» **TASK**
Below is a listing. Quote from it, exactly, the lines from the one containing "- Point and" down to the one containing "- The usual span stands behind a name", both ends included, and nothing else.

=== STORED DATA ===

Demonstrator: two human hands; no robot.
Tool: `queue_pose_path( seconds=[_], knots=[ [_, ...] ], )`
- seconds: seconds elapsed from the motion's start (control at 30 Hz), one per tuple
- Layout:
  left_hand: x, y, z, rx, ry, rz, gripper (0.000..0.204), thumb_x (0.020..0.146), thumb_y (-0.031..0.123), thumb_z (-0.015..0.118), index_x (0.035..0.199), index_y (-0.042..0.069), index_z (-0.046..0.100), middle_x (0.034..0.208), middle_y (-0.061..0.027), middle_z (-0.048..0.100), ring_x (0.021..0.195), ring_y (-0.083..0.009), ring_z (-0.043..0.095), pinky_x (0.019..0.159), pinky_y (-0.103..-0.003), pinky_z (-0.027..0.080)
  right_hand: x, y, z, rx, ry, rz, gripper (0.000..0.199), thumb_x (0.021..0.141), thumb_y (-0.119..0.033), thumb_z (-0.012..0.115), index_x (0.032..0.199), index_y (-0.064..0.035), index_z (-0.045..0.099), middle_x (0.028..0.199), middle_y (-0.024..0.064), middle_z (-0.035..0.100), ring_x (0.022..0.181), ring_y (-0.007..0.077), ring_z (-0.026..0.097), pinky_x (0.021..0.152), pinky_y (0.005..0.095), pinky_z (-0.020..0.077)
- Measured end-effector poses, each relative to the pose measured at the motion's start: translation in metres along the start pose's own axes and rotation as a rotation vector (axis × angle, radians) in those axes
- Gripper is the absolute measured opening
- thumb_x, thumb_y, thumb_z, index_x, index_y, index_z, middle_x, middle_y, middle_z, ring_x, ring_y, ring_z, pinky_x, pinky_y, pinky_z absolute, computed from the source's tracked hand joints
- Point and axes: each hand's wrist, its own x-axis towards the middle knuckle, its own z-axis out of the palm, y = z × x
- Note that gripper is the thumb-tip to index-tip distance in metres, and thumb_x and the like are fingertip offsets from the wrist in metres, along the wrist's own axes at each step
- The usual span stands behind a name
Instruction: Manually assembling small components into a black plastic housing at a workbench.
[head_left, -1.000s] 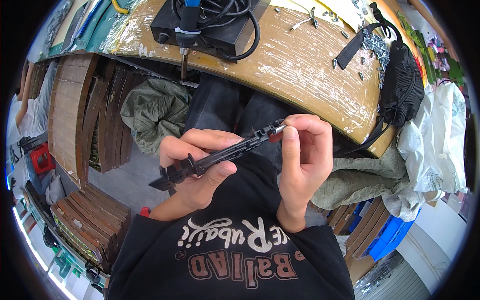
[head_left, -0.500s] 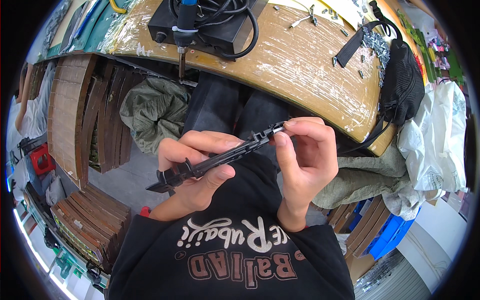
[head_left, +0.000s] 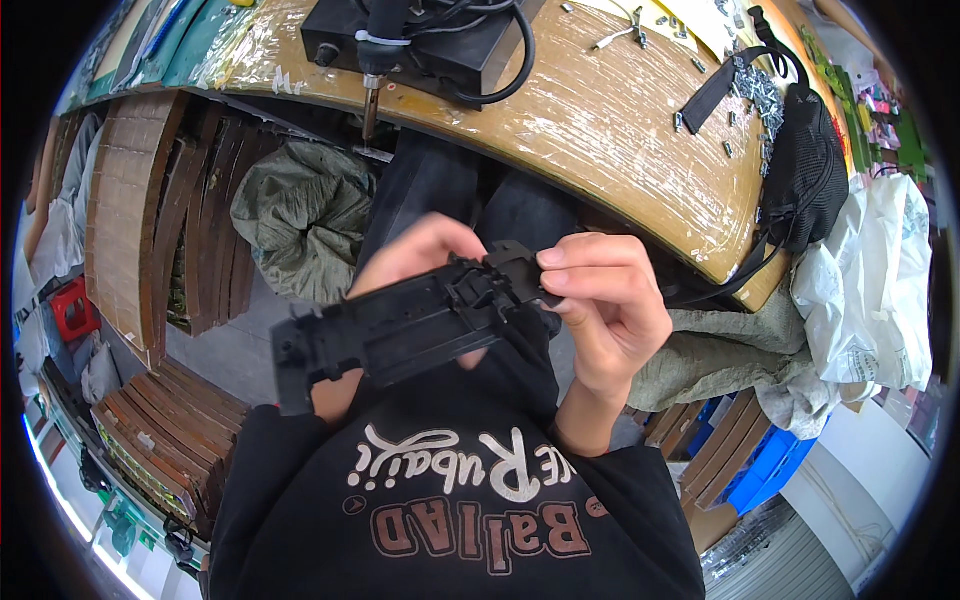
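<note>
A black plastic part (head_left: pixel 400 335), long and flat with ribs and clips, is held in front of my chest, its broad face toward me. My left hand (head_left: pixel 425 245) is behind it, closed on its edges; the fingers are blurred and partly hidden by the part. At the part's right end, my right hand (head_left: pixel 605 310) pinches a flat black end piece between thumb and fingers. Whether that piece is separate or joined to the rest, I cannot tell.
Ahead is a wooden table (head_left: pixel 600 130) wrapped in film. On it are a black box (head_left: pixel 480 60) with cables, a hanging electric screwdriver (head_left: pixel 375 70), small metal parts (head_left: pixel 757 95) and a black mesh bag (head_left: pixel 808 170). Brown boards (head_left: pixel 130 230) and a grey-green sack (head_left: pixel 305 215) stand left.
The black part has turned from edge-on to broad side toward me. My left hand has shifted behind it, and my right hand still grips its right end.
</note>
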Motion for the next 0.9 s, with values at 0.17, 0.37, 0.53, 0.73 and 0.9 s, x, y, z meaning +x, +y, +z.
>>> queue_pose_path(
  seconds=[0.17,0.37,0.53,0.73,0.9],
  knots=[
    [-0.024,0.016,0.018,-0.474,-0.050,-0.558,0.039,0.092,0.028,0.035,0.110,-0.004,0.049,0.078,-0.0153,0.060,0.063,-0.0172,0.061,0.057,-0.028,0.052,0.001,0.008,0.005,0.001,-0.030,0.072,0.016,0.066,0.004,0.066,0.082,0.0024,0.061,0.086,0.0153,0.062,0.075,0.0216,0.060,0.063,0.0269,0.0476],
    [-0.019,0.019,0.009,-0.474,-0.106,-0.384,0.040,0.085,0.029,0.046,0.102,-0.007,0.051,0.083,-0.0121,0.060,0.065,-0.0127,0.058,0.058,-0.020,0.047,0.003,0.022,0.022,0.045,-0.322,0.093,0.017,0.066,-0.001,0.067,0.083,-0.0003,0.063,0.084,0.0105,0.063,0.078,0.0206,0.058,0.068,0.0287,0.0447],
    [-0.022,0.031,0.006,0.109,0.198,-0.201,0.028,0.075,0.015,0.060,0.094,-0.001,0.048,0.072,-0.0043,0.051,0.058,-0.0081,0.047,0.052,-0.019,0.037,-0.001,0.030,0.042,-0.066,-0.193,0.274,0.014,0.071,0.003,0.063,0.085,0.0000,0.062,0.086,0.0104,0.062,0.080,0.0190,0.057,0.070,0.0268,0.0446],
    [-0.012,0.030,-0.020,0.516,0.570,0.300,0.017,0.078,0.009,0.061,0.090,0.005,0.049,0.073,0.0020,0.051,0.065,-0.0026,0.048,0.055,-0.018,0.039,-0.012,0.037,0.065,0.250,-0.105,0.844,0.022,0.086,-0.004,0.051,0.106,0.0025,0.047,0.074,0.0101,0.057,0.054,0.0121,0.053,0.053,0.0208,0.0422],
    [-0.007,0.035,-0.025,0.603,0.578,0.365,0.019,0.077,0.010,0.062,0.089,0.004,0.049,0.073,0.0019,0.051,0.065,-0.0031,0.047,0.056,-0.019,0.040,-0.018,0.027,0.066,0.576,-0.193,1.144,0.028,0.089,-0.016,0.045,0.110,0.0025,0.040,0.066,0.0110,0.056,0.047,0.0176,0.056,0.040,0.0244,0.0442]
  ],
)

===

» **WRITTEN ANSWER**
- Point and axes: each hand's wrist, its own x-axis towards the middle knuckle, its own z-axis out of the palm, y = z × x
- Note that gripper is the thumb-tip to index-tip distance in metres, and thumb_x and the like are fingertip offsets from the wrist in metres, along the wrist's own axes at each step
- The usual span stands behind a name

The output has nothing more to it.